SSDs and NVMe drives are still very fast for single random IOs at a time (although we don't generally know how fast, since people only rarely measure that and it's dependent on your operating system). But they aren't necessarily as fast as they look on the specification sheet unless you really load up the rest of your system, and that's a change from the past. Getting really top notch performance from our SSDs and NVMe drives likely needs a more concurrent, multi-process overall system than we needed in the past.

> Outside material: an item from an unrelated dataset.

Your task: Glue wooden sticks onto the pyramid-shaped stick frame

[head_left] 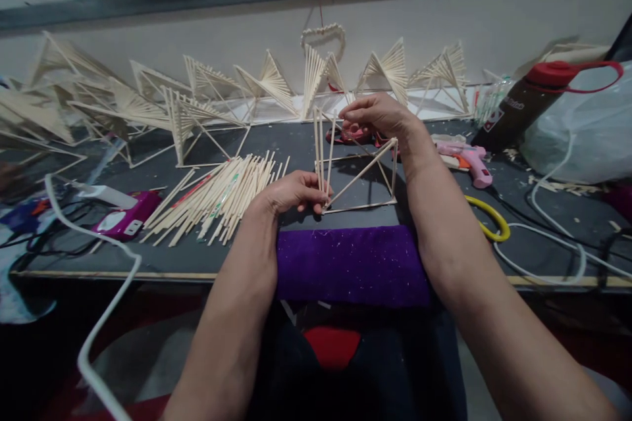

Conversely, a conventional system with limited concurrency may not get quite the huge performance numbers we expect from the SSD and NVMe spec sheet numbers, although it should still do pretty well.
(It would be nice to have some performance numbers for 'typical IOPS or latency for minimal single read and write requests' for both SSDs and NVMe drives, just so we could get an idea of the magnitude involved. Do IOPS drop to a half? To a fifth? To a tenth? I don't know, and I only have moderately good ways of measuring it.)
PS: This may well have been obvious to many people for some time, but it hadn't really struck me until very recently.